Lastly, any recs for your local fav PADI center?



Regards,


----------



## Ron19 (Jan 8, 2009)

phil, 

A few buddies and I recently went out to the Navarre pier and had a good time. We are all new to diving and wanted an easy shore dive. We went out and around the new pier instead of going between them. The guys doing the construction asked that we give them plenty of room, so we did. Saw alot of critters while we were there, including a few too many jellies,:boo so I would recommend a full wetsuit. I would love to join you, but my schedule is jammed up and jelly tight for the next 10 days. Be no problem getting with you if you want to join us next time we go out. Probably looking at diving the Destin jetties next.



As for a dive center, gotta go with MBT in P'cola.


----------



## rocklobster (Oct 1, 2007)

Try the Navarre fishing pier rubble. It's holding a good deal of life Also, the Destin jetties is a beautiful dive, but long walk. Float your gear and pull it behind you is the easiest way. Lots of tropicals on them. Be sure to plan around the tides as it can get pretty nasty at times. Good luck!


----------



## paulithepin (Oct 13, 2007)

The jetties at St Andrews park in Panama City Beach are also a great shore dive. Pensacola Fishing Pier is also a good shore dive.There are a number of great dive shops in the area, my business goes to MBT in Pensacola.


----------



## Razorback124 (Apr 28, 2009)

> *Ron19 (9/7/2009)*phil,
> 
> A few buddies and I recently went out to the Navarre pier and had a good time. We are all new to diving and wanted an easy shore dive. We went out and around the new pier instead of going between them. The guys doing the construction asked that we give them plenty of room, so we did. Saw alot of critters while we were there, including a few too many jellies,:boo so I would recommend a full wetsuit. I would love to join you, but my schedule is jammed up and jelly tight for the next 10 days. Be no problem getting with you if you want to join us next time we go out. Probably looking at diving the Destin jetties next.
> 
> ...










Yep, the navarre pier rubble was a perfect beginners dive. we saw some cool fish, a shark that apparently had a bad day.. (was completely severed in half) about 30 inches long or so.. few stingrays, lotts jellies, urchins.... went out quite a ways past the end of the pier and visibility was gettiin better, but not too much to see. 

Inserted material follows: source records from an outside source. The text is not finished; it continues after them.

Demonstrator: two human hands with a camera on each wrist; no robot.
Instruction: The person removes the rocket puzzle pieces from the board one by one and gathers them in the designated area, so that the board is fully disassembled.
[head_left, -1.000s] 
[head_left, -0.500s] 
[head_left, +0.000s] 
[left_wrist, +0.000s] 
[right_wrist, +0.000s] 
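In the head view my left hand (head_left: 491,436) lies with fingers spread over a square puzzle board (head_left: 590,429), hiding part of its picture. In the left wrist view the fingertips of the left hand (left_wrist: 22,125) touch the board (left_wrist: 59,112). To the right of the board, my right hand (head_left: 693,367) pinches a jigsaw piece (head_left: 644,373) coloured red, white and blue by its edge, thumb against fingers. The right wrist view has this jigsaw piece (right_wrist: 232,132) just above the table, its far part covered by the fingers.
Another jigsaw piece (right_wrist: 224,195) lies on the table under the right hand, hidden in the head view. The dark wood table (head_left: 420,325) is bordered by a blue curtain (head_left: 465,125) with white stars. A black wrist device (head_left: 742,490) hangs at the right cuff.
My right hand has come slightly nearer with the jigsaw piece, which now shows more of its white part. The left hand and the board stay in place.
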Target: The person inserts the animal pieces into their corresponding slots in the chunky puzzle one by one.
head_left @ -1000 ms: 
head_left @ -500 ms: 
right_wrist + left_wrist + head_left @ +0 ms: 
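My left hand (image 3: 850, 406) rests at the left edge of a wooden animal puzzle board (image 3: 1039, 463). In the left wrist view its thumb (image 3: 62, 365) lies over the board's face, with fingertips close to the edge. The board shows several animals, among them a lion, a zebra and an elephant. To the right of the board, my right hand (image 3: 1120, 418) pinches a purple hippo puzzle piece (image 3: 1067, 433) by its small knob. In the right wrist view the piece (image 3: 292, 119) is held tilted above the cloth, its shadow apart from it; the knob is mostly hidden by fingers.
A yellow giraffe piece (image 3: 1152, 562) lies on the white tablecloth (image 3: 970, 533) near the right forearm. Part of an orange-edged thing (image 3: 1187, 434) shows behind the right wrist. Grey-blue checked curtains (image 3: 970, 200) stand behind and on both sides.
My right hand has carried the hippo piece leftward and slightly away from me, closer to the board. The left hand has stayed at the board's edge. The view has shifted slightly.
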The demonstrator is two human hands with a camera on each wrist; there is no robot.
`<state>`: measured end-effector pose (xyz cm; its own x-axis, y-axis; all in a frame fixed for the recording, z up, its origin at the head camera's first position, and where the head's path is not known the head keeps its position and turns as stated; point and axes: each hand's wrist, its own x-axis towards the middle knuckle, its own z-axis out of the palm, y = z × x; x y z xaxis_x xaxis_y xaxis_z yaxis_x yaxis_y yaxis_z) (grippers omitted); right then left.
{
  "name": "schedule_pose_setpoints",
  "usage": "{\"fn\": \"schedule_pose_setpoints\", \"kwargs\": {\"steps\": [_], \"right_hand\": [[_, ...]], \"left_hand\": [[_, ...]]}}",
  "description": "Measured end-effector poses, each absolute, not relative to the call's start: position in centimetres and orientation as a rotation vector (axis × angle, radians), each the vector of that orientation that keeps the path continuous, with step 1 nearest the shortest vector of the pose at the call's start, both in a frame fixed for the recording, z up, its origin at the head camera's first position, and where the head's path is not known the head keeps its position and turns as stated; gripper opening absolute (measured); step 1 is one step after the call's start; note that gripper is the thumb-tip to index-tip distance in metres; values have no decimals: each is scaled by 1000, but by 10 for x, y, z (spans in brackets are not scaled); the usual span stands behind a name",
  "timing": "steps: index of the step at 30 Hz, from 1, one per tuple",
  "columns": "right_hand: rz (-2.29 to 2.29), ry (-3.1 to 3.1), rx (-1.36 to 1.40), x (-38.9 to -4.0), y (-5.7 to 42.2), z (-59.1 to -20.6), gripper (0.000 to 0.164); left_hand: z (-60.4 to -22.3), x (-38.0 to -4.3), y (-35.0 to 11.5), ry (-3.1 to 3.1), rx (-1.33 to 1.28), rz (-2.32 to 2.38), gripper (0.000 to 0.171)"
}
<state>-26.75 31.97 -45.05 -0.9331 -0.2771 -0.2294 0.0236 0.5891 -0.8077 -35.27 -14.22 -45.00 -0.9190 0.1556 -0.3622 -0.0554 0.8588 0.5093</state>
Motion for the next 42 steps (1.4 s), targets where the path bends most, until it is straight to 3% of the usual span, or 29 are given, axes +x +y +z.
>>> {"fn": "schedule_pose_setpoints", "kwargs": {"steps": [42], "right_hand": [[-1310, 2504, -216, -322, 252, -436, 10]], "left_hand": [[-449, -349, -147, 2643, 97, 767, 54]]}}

all in all its a fun beginners dive. very easy.


----------



## Naptown Hooker (May 30, 2008)

I second the navarre pier. I free dive it quite a bit while the wife lies on the beach. If you are lucky, there is a sea turtle that likes to hang out by one of the old pilings. Most of the time he is just sleeping and doesn't mind if you go up and play with him. I've seen him there at least 3 times.


----------



## philthefish (Aug 10, 2009)

HI guys,



Well, the weather has not cooperated much the last few weeks, but I think we are going to give it a shot this weekend. Anyone up for a shore dive or two?



Phil


----------



## Ron19 (Jan 8, 2009)

I might be able to get out. Where you plan on going?


----------